> **Task to complete**
Reproduce each record exactly, leaving nothing out.

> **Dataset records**

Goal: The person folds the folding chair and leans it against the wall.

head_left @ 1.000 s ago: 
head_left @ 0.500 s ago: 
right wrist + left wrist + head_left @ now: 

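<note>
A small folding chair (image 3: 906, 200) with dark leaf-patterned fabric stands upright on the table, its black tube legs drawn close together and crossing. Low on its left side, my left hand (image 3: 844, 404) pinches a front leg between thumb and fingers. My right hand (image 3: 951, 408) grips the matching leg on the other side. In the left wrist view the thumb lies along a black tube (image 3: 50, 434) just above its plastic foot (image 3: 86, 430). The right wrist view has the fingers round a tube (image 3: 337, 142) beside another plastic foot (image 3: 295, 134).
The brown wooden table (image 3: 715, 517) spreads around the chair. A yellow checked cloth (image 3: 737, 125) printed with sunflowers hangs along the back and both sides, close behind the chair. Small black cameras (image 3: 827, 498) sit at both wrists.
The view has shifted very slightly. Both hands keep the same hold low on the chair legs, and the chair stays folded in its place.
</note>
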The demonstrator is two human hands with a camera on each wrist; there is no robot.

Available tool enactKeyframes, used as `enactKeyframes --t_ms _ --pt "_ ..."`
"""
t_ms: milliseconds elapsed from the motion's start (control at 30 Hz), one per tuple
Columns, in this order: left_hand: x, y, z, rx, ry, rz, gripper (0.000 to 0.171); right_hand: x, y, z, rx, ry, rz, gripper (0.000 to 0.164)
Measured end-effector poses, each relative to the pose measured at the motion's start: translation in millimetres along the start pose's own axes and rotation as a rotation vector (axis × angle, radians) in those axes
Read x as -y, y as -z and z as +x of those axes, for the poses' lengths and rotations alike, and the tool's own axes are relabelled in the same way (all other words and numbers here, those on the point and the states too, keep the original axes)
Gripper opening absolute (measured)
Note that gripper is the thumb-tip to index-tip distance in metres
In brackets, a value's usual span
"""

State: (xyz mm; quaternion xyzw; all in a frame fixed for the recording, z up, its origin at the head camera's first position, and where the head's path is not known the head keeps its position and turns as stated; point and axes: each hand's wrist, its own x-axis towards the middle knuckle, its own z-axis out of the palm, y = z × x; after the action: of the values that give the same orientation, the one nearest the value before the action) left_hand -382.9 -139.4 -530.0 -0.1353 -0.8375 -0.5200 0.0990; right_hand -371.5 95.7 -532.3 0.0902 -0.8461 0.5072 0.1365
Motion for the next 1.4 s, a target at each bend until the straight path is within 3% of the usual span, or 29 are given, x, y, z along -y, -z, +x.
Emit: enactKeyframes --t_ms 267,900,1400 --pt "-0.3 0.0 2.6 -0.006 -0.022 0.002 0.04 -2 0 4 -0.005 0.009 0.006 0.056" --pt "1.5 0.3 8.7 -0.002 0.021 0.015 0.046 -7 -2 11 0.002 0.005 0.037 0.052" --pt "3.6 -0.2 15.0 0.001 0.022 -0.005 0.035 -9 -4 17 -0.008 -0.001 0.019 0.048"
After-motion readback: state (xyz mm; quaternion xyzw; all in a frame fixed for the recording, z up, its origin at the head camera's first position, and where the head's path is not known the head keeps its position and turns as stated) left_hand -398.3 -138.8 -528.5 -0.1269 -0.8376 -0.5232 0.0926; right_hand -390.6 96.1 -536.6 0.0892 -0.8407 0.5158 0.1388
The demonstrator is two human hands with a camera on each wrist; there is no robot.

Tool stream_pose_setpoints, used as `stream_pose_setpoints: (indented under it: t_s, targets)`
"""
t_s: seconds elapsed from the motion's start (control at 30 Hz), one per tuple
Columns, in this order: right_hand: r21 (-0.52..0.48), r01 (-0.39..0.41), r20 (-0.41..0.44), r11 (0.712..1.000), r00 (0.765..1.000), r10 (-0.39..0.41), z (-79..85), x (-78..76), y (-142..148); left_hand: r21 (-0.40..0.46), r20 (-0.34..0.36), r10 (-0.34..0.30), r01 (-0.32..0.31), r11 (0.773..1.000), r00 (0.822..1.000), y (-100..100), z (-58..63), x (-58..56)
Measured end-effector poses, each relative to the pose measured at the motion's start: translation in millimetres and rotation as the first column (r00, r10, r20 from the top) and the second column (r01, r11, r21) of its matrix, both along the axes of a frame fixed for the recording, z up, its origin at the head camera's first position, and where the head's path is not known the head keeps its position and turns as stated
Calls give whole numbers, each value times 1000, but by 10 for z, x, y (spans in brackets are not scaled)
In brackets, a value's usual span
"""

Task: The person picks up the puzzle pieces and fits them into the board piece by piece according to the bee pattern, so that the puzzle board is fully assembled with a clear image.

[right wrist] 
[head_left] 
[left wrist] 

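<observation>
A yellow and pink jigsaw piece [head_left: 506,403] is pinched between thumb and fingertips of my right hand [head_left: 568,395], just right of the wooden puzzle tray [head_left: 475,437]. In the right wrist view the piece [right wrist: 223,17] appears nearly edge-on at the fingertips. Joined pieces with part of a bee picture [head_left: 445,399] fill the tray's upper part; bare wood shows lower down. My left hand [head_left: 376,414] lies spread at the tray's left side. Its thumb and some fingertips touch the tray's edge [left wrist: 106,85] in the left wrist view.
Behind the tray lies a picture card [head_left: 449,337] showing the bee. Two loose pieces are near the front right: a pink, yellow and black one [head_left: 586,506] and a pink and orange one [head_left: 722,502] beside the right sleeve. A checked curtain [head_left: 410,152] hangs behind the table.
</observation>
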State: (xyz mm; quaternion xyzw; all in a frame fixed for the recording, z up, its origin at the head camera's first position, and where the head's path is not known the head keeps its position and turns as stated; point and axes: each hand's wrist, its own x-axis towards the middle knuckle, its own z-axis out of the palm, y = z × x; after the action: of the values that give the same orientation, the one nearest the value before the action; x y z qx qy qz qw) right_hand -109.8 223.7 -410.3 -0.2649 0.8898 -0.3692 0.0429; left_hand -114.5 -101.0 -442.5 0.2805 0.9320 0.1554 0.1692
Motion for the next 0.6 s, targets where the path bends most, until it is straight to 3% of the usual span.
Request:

> **Task answer**
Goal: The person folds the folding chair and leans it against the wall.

head_left @ 1.000 s ago: 
head_left @ 0.500 s ago: 
right wrist + left wrist + head_left @ now: 

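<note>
A small folding chair (image 3: 906, 200) with dark leaf-patterned fabric stands upright on the table, its black tube legs drawn close together and crossing. Low on its left side, my left hand (image 3: 844, 404) pinches a front leg between thumb and fingers. My right hand (image 3: 951, 408) grips the matching leg on the other side. In the left wrist view the thumb lies along a black tube (image 3: 50, 434) just above its plastic foot (image 3: 86, 430). The right wrist view has the fingers round a tube (image 3: 337, 142) beside another plastic foot (image 3: 295, 134).
The brown wooden table (image 3: 715, 517) spreads around the chair. A yellow checked cloth (image 3: 737, 125) printed with sunflowers hangs along the back and both sides, close behind the chair. Small black cameras (image 3: 827, 498) sit at both wrists.
The view has shifted very slightly. Both hands keep the same hold low on the chair legs, and the chair stays folded in its place.
</note>
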The demonstrator is two human hands with a camera on each wrist; there is no robot.

Available tool enactKeyframes, used as `enactKeyframes --t_ms _ --pt "_ ..."`
"""
t_ms: milliseconds elapsed from the motion's start (control at 30 Hz), one per tuple
Columns, in this order: left_hand: x, y, z, rx, ry, rz, gripper (0.000 to 0.171); right_hand: x, y, z, rx, ry, rz, gripper (0.000 to 0.164)
Measured end-effector poses, each relative to the pose measured at the motion's start: translation in millimetres along the start pose's own axes and rotation as a rotation vector (axis × angle, radians) in those axes
Read x as -y, y as -z and z as +x of those axes, for the poses' lengths and rotations alike, and the tool's own axes are relabelled in the same way (all other words and numbers here, those on the point and the states too, keep the original axes)
Gripper opening absolute (measured)
Note that gripper is the thumb-tip to index-tip distance in metres
In brackets, a value's usual span
"""

State: (xyz mm; quaternion xyzw; all in a frame fixed for the recording, z up, its origin at the head camera's first position, and where the head's path is not known the head keeps its position and turns as stated; point and axes: each hand's wrist, its own x-axis towards the middle knuckle, its own z-axis out of the palm, y = z × x; after the action: of the values that give the same orientation, the one nearest the value before the action) left_hand -382.9 -139.4 -530.0 -0.1353 -0.8375 -0.5200 0.0990; right_hand -371.5 95.7 -532.3 0.0902 -0.8461 0.5072 0.1365
Motion for the next 1.4 s, a target at each bend until the straight path is within 3% of the usual span, or 29 are given, x, y, z along -y, -z, +x.
Emit: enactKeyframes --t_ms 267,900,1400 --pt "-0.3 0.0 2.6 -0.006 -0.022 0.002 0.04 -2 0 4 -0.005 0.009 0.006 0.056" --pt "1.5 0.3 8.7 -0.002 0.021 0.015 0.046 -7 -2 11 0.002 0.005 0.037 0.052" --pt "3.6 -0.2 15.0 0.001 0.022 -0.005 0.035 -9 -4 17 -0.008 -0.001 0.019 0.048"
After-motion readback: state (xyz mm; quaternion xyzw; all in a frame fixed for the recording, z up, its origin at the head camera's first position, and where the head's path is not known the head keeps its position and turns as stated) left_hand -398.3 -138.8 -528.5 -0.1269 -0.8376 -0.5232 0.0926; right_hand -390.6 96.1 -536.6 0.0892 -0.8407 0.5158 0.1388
The demonstrator is two human hands with a camera on each wrist; there is no robot.

Tool stream_pose_setpoints, used as `stream_pose_setpoints: (indented under it: t_s, targets)`
"""
t_s: seconds elapsed from the motion's start (control at 30 Hz), one per tuple
Columns, in this order: right_hand: r21 (-0.52..0.48), r01 (-0.39..0.41), r20 (-0.41..0.44), r11 (0.712..1.000), r00 (0.765..1.000), r10 (-0.39..0.41), z (-79..85), x (-78..76), y (-142..148); left_hand: r21 (-0.40..0.46), r20 (-0.34..0.36), r10 (-0.34..0.30), r01 (-0.32..0.31), r11 (0.773..1.000), r00 (0.822..1.000), y (-100..100), z (-58..63), x (-58..56)
Measured end-effector poses, each relative to the pose measured at the motion's start: translation in millimetres and rotation as the first column (r00, r10, r20 from the top) and the second column (r01, r11, r21) of its matrix, both along the axes of a frame fixed for the recording, z up, its origin at the head camera's first position, and where the head's path is not known the head keeps its position and turns as stated
Calls give whole numbers, each value times 1000, but by 10 for z, x, y (spans in brackets are not scaled)
In brackets, a value's usual span
"""

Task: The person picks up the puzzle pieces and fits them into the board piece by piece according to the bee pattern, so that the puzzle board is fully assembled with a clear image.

[right wrist] 
[head_left] 
[left wrist] 

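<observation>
A yellow and pink jigsaw piece [head_left: 506,403] is pinched between thumb and fingertips of my right hand [head_left: 568,395], just right of the wooden puzzle tray [head_left: 475,437]. In the right wrist view the piece [right wrist: 223,17] appears nearly edge-on at the fingertips. Joined pieces with part of a bee picture [head_left: 445,399] fill the tray's upper part; bare wood shows lower down. My left hand [head_left: 376,414] lies spread at the tray's left side. Its thumb and some fingertips touch the tray's edge [left wrist: 106,85] in the left wrist view.
Behind the tray lies a picture card [head_left: 449,337] showing the bee. Two loose pieces are near the front right: a pink, yellow and black one [head_left: 586,506] and a pink and orange one [head_left: 722,502] beside the right sleeve. A checked curtain [head_left: 410,152] hangs behind the table.
</observation>
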State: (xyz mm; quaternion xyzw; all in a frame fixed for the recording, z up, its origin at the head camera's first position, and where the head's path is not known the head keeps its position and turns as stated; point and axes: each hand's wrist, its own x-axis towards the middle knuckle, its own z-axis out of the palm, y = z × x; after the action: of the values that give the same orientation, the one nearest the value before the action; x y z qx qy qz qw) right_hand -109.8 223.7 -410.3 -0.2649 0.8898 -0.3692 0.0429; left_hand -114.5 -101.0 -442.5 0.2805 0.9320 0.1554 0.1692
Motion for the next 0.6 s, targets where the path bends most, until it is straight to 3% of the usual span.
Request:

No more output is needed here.